What you need to do: Reproduce each line from the first in the data through the line that contains "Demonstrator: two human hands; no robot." exactly; give nothing else.

[Start of section]

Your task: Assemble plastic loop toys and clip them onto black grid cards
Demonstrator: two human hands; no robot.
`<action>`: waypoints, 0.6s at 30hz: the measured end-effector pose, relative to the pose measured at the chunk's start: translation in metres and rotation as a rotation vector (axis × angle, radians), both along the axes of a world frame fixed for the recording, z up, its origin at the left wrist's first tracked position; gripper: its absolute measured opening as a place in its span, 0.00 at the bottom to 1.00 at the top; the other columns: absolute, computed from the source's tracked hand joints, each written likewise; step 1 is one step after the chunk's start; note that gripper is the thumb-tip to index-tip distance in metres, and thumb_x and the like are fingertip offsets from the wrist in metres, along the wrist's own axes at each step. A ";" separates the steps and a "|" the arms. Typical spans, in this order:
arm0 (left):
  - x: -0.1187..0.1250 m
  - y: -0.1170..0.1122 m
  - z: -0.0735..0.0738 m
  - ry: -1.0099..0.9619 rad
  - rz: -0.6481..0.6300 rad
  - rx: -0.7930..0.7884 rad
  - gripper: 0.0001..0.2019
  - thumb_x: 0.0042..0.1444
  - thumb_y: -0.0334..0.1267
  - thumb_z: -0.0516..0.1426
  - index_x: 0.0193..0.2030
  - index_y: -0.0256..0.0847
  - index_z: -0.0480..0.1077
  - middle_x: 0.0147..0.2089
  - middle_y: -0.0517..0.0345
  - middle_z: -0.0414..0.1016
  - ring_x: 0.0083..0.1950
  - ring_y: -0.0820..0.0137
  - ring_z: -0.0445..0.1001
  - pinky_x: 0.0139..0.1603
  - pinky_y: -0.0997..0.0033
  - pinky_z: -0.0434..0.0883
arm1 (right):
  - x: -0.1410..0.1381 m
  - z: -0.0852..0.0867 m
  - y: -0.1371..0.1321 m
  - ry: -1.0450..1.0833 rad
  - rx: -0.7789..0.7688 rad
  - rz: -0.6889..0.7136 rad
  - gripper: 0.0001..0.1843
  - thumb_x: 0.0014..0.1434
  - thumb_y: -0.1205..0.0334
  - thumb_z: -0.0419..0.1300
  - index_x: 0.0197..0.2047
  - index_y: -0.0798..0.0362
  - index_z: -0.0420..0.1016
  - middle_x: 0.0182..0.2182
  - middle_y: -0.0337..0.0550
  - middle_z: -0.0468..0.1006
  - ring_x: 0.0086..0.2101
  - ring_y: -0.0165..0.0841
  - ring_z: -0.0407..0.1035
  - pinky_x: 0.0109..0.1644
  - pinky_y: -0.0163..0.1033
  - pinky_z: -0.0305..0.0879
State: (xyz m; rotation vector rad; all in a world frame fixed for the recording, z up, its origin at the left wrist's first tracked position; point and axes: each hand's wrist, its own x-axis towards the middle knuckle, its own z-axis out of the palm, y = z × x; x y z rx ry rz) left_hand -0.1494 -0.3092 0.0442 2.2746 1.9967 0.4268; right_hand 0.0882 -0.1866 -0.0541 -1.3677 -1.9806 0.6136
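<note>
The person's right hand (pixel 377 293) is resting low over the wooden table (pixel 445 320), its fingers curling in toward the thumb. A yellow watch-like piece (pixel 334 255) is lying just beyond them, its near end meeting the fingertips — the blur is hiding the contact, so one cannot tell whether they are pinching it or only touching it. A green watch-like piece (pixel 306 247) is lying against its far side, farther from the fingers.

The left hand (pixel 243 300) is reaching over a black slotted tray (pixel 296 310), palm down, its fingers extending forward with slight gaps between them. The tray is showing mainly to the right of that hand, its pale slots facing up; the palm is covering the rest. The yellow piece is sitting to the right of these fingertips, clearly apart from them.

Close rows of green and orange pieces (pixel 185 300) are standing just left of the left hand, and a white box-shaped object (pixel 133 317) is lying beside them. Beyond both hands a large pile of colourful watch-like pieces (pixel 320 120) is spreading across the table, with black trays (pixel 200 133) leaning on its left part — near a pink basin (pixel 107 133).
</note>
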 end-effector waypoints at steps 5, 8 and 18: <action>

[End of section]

Answer space:
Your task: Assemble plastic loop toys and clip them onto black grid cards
Demonstrator: two human hands; no robot.

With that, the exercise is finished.